Task to carry out: Reproduce, without any change, the span of lines from the opening of the records below to the line containing "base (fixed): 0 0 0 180", inclusive.
*** Entries provided Section Begins ***
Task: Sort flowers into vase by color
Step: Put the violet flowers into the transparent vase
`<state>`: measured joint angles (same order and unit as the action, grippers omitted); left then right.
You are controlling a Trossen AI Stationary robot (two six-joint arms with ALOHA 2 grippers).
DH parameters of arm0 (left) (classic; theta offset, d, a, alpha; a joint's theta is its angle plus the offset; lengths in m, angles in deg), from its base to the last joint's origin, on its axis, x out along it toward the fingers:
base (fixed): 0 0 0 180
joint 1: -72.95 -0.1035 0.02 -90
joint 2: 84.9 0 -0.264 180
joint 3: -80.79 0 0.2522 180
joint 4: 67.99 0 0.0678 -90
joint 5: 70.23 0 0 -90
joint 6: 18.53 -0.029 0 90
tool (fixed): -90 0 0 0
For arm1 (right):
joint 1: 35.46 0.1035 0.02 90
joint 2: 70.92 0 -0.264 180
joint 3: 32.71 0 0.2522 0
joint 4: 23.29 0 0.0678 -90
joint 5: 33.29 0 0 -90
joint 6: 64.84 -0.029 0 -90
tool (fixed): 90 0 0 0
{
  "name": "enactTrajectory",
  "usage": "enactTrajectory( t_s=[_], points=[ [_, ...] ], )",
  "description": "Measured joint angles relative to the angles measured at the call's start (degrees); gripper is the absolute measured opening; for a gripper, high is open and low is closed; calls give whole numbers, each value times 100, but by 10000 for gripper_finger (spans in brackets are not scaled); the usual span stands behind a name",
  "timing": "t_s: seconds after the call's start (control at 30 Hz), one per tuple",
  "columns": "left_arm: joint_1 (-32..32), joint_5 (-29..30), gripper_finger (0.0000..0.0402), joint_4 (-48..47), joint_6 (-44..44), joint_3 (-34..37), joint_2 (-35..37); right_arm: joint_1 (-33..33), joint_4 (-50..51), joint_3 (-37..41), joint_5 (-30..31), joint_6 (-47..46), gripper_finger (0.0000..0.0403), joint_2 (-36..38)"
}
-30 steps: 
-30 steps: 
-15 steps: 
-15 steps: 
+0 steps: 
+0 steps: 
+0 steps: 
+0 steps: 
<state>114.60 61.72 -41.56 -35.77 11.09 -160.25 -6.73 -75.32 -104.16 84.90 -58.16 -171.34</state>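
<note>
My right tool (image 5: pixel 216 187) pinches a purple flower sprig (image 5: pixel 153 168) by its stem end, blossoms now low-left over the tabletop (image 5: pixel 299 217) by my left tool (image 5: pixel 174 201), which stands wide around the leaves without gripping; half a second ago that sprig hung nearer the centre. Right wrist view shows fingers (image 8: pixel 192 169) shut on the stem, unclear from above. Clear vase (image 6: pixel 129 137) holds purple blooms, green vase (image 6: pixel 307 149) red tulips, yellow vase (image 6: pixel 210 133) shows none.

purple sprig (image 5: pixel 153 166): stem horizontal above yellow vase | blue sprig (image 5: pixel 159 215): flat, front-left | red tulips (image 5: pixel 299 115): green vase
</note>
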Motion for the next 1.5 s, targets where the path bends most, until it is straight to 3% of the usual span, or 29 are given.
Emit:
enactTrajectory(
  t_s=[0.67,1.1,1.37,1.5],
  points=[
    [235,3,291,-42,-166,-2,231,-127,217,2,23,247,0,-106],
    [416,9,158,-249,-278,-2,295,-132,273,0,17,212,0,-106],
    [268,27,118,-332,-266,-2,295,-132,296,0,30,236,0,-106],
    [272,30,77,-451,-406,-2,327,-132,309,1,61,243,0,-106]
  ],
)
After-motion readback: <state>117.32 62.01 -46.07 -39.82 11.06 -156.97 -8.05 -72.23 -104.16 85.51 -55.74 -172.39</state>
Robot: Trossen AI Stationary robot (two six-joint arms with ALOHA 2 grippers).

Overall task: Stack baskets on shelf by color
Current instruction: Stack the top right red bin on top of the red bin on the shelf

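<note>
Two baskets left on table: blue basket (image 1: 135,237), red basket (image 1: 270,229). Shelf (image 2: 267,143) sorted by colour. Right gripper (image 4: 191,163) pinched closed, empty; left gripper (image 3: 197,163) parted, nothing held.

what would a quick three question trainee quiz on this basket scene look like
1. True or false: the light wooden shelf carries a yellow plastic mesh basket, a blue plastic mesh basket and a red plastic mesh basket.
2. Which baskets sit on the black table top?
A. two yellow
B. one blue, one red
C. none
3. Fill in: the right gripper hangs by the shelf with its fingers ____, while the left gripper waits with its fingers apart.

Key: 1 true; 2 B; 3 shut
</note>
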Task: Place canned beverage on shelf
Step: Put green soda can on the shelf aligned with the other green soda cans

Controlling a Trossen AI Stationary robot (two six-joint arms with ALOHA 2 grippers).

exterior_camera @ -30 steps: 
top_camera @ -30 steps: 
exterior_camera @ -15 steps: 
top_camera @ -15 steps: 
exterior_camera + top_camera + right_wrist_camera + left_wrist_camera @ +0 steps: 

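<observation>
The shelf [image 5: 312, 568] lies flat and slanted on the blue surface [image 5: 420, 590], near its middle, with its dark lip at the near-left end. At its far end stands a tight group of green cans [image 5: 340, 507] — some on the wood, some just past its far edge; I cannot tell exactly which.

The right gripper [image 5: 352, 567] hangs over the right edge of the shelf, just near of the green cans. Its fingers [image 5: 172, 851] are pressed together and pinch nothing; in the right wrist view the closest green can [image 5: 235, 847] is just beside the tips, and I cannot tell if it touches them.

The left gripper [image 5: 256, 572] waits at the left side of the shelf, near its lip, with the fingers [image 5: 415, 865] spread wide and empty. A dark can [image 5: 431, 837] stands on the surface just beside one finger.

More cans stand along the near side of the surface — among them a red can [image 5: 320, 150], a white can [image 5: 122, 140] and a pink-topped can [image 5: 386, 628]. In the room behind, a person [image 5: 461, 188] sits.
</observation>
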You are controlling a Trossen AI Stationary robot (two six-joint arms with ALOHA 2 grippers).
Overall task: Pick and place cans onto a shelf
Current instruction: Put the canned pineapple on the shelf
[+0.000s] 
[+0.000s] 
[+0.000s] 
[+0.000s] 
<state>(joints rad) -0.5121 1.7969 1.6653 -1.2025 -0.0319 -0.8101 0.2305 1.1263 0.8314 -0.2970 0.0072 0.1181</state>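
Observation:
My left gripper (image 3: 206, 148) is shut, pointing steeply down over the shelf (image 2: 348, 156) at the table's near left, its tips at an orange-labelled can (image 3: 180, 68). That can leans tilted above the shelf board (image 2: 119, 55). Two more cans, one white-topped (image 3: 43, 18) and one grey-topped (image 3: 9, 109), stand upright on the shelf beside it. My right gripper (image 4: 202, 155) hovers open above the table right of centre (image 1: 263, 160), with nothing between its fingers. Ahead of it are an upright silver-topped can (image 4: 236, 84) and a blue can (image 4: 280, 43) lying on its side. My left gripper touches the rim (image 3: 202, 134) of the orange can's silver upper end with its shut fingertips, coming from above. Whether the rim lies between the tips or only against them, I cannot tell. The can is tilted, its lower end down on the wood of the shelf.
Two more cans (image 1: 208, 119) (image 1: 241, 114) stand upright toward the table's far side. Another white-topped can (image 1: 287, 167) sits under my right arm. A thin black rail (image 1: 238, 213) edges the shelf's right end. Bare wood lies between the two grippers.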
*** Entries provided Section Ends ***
Written answer:
Task: Sort flowers into vase by color
Step: Put the violet flowers into the transparent vase
`<state>`: measured joint angles (same order and unit as the action, grippers omitted); left then right.
You are controlling a Trossen AI Stationary robot (two six-joint arms with ALOHA 2 grippers).
DH parameters of arm0 (left) (classic; theta offset, d, a, alpha; a joint's theta is its angle plus the offset; lengths in m, angles in deg), from its base to the last joint's origin, on its axis, x out along it toward the fingers:
base (fixed): 0 0 0 180

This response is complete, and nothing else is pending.